Il faut voir, aux loges des théâtres à la mode, les rangées de jolies femmes décolletées, dans les corsages ouverts en pointe jusqu'à la taille sur une large chemisette brodée, les parements du corsage revenant sur les épaules et les manches,—les boas enroulés, les accroche-cœurs et les boucles, les cheveux tordus et dressés de cent façons différentes et compliquées, avec des fleurs, des peignes, des pointes de satin...

Amazone 1830.

Les belles romantiques, dit-on, arborent à l'envi des toilettes plus moyen âge les unes que les autres. Elles avaient pour nourriture d'esprit après les troubadours du vicomte d'Arlincourt, après Ossian, Byron et Walter Scott, les tirades passionnées et farouches des grands drames d'alors, Hernani, la Tour de Nesle, Lucrèce Borgia, les vers, les romans, les chroniques de tous les romantiques, de tous les jeune France. Et, sous l'œil fulgurant des barons et des bandits gothiques, elles s'efforçaient d'être le plus moyen âge possible dans leurs ajustements.

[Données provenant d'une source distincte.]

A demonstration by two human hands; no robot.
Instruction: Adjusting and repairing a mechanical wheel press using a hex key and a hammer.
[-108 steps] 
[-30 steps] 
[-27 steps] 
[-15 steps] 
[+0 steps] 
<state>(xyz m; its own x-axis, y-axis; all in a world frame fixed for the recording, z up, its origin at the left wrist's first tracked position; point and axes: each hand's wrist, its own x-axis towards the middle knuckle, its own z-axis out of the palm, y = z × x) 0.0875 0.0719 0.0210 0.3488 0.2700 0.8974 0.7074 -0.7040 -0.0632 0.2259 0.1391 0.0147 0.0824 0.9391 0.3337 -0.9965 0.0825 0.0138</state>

Coiffure à la Chinoise. 1830.

Mais, au théâtre même, le moyen âge était très 1830, les héroïnes de ces drames flamboyants, Isabeau, Marguerite de Bourgogne ou Belle Ferronnière, malgré les recherches de couleur locale, montrent, tout comme les spectatrices, les inévitables manches à gigot, et au fond en voulant se montrer moyen-âgeuses, les belles de 1830 restent surtout 1830.